WHAT THIS TASK INVOLVES
Transcribe the whole listing below. Pictures do not go in the copy.

DATA EXTRACTS
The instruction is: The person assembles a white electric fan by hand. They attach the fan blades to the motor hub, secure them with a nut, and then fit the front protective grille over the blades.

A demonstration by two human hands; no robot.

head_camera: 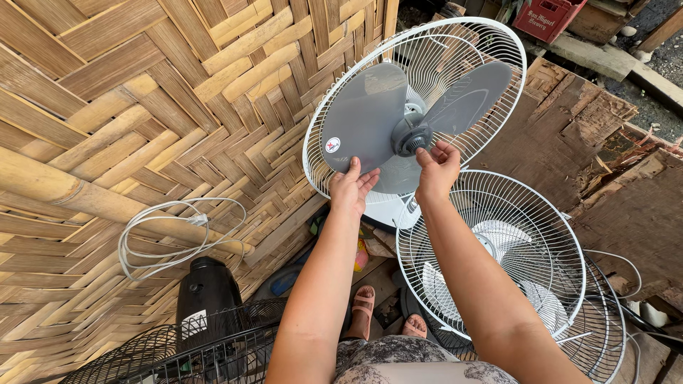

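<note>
Looking down from our head camera, we see our two bare arms stretched toward a white electric fan with its front guard off. Our left hand [352, 189] rests against the lower edge of a grey fan blade [364, 117], thumb raised on the blade's face and fingers curled loosely beneath it, a light steadying touch and not a firm clasp. Our right hand [437, 171] reaches to the centre, fingertips pinched close around the small grey hub cap [413, 138] where the blades meet; we cannot tell how tightly it grips. The blades sit inside the white wire rear guard [491, 50], which is tilted toward us and stands in front of a woven bamboo wall [142, 85]. Just below and right of it, a second white wire guard [498, 249] leans against more wire guards near rough wooden boards [605, 178]. To the left, a coiled white power cord [167, 238] hangs over a bamboo pole [71, 192]. Beneath it a black fan motor housing [206, 291] rises above a black wire guard [199, 355] at the bottom edge. Our feet in pink sandals [363, 309] show on the ground between our arms, and a red plastic crate [548, 16] sits at the top right.
</note>
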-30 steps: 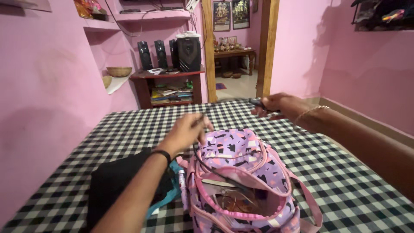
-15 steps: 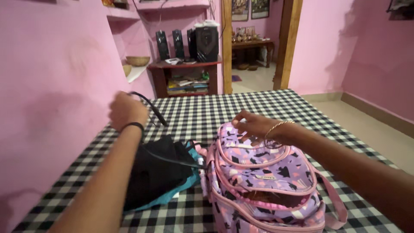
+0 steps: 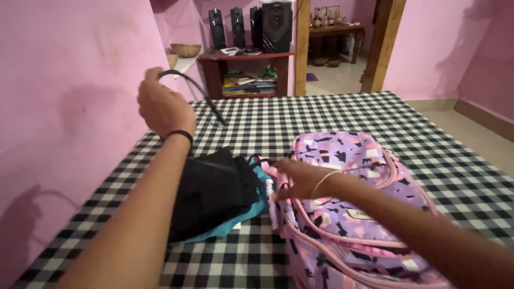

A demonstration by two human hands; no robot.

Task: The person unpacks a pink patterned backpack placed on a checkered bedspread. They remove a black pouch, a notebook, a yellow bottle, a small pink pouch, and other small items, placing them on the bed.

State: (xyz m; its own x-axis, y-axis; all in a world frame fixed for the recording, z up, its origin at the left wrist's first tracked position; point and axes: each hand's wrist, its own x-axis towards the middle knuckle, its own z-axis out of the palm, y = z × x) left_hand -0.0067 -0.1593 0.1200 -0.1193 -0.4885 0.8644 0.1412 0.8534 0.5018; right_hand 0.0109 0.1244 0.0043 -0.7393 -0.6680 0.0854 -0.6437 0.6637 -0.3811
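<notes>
You're in a home, pink walls (image 3: 69,107), checked bed cover (image 3: 321,115), speakers (image 3: 276,24) on a wooden shelf (image 3: 246,56) at twelve o'clock, doorway (image 3: 342,48) at one o'clock.

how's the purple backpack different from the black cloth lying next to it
The backpack is lilac with a dark speckled print and pink trim; the black cloth is plain.
The backpack stands bulky and puffed up; the black cloth lies flat and folded, on something teal.
The right hand rests at the backpack's edge; the black cloth is untouched, the left hand holding a black cord.
Both lie on the checked cover.
</notes>
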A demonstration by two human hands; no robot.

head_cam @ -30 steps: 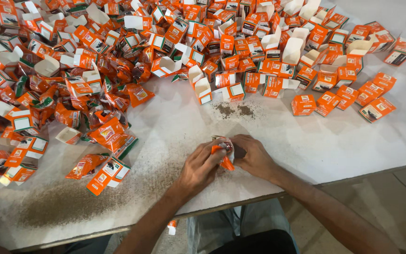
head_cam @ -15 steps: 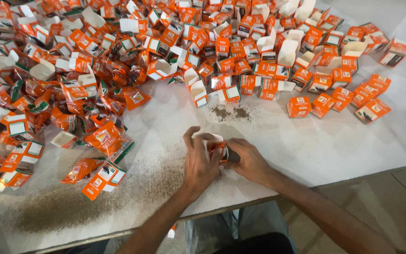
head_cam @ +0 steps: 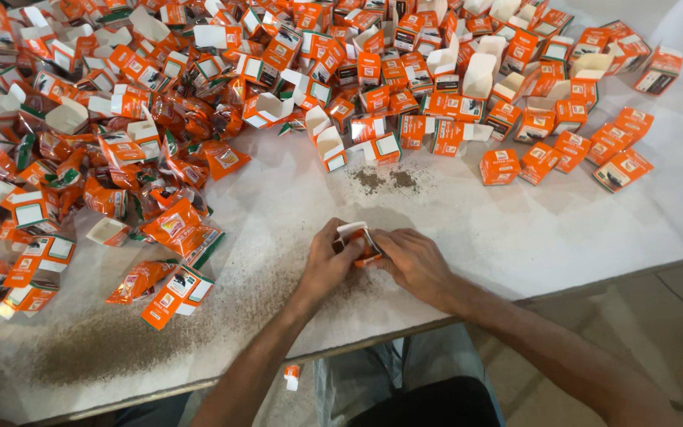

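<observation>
Both hands meet near the front edge of a white table (head_cam: 563,237). My left hand (head_cam: 327,265) and my right hand (head_cam: 411,261) together grip one small orange and white carton (head_cam: 360,239), whose white top flaps stand open between my fingers. Dark brown powder (head_cam: 160,332) is strewn over the tabletop to the left of my hands. Two small dark heaps of powder (head_cam: 385,179) lie just beyond the carton.
Several orange and white cartons (head_cam: 405,87), many with open flaps, cover the far half of the table. Crumpled orange foil pouches (head_cam: 179,225) pile up at the left. Closed cartons (head_cam: 563,150) sit at the right. One carton (head_cam: 291,375) lies on the floor below the edge.
The carton in my hands has been turned and lifted a little, its white flaps now upward. My hands shifted slightly along the table edge.
</observation>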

RESPONSE TO THIS TASK
The instruction is: The person assembles a white electric fan by hand. They attach the fan blades to the motor hub, secure them with a nut, and then fit the front protective grille over the blades.

A demonstration by two human hands; no robot.

head_camera: 

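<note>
Looking down from our head camera, we see our two bare arms stretched toward a white electric fan with its front guard off. Our left hand [352, 189] rests against the lower edge of a grey fan blade [364, 117], thumb raised on the blade's face and fingers curled loosely beneath it, a light steadying touch and not a firm clasp. Our right hand [437, 171] reaches to the centre, fingertips pinched close around the small grey hub cap [413, 138] where the blades meet; we cannot tell how tightly it grips. The blades sit inside the white wire rear guard [491, 50], which is tilted toward us and stands in front of a woven bamboo wall [142, 85]. Just below and right of it, a second white wire guard [498, 249] leans against more wire guards near rough wooden boards [605, 178]. To the left, a coiled white power cord [167, 238] hangs over a bamboo pole [71, 192]. Beneath it a black fan motor housing [206, 291] rises above a black wire guard [199, 355] at the bottom edge. Our feet in pink sandals [363, 309] show on the ground between our arms, and a red plastic crate [548, 16] sits at the top right.
</note>
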-30 steps: 
-15 steps: 
+0 steps: 

A demonstration by two human hands; no robot.

Task: The person unpacks a pink patterned backpack placed on a checkered bedspread. They remove a black pouch, a notebook, a yellow bottle, a small pink pouch, and other small items, placing them on the bed.

State: (xyz m; its own x-axis, y-axis; all in a world frame fixed for the recording, z up, its origin at the left wrist's first tracked position; point and axes: each hand's wrist, its own x-axis towards the middle knuckle, its own z-axis out of the palm, y = z × x) left_hand -0.0067 -0.1593 0.1200 -0.1193 -0.4885 0.8644 0.1412 0.8534 0.5018; right_hand 0.0109 0.1244 0.0043 -0.7393 -0.6680 0.0854 -0.6437 0.6637 -0.3811
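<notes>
You're in a home, pink walls (image 3: 69,107), checked bed cover (image 3: 321,115), speakers (image 3: 276,24) on a wooden shelf (image 3: 246,56) at twelve o'clock, doorway (image 3: 342,48) at one o'clock.

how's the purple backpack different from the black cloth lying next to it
The backpack is lilac with a dark speckled print and pink trim; the black cloth is plain.
The backpack stands bulky and puffed up; the black cloth lies flat and folded, on something teal.
The right hand rests at the backpack's edge; the black cloth is untouched, the left hand holding a black cord.
Both lie on the checked cover.
</notes>
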A demonstration by two human hands; no robot.

head_cam @ -30 steps: 
head_cam @ -15 steps: 
head_cam @ +0 steps: 

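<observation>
Both hands meet near the front edge of a white table (head_cam: 563,237). My left hand (head_cam: 327,265) and my right hand (head_cam: 411,261) together grip one small orange and white carton (head_cam: 360,239), whose white top flaps stand open between my fingers. Dark brown powder (head_cam: 160,332) is strewn over the tabletop to the left of my hands. Two small dark heaps of powder (head_cam: 385,179) lie just beyond the carton.
Several orange and white cartons (head_cam: 405,87), many with open flaps, cover the far half of the table. Crumpled orange foil pouches (head_cam: 179,225) pile up at the left. Closed cartons (head_cam: 563,150) sit at the right. One carton (head_cam: 291,375) lies on the floor below the edge.
The carton in my hands has been turned and lifted a little, its white flaps now upward. My hands shifted slightly along the table edge.
</observation>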

This exercise has nothing further to it.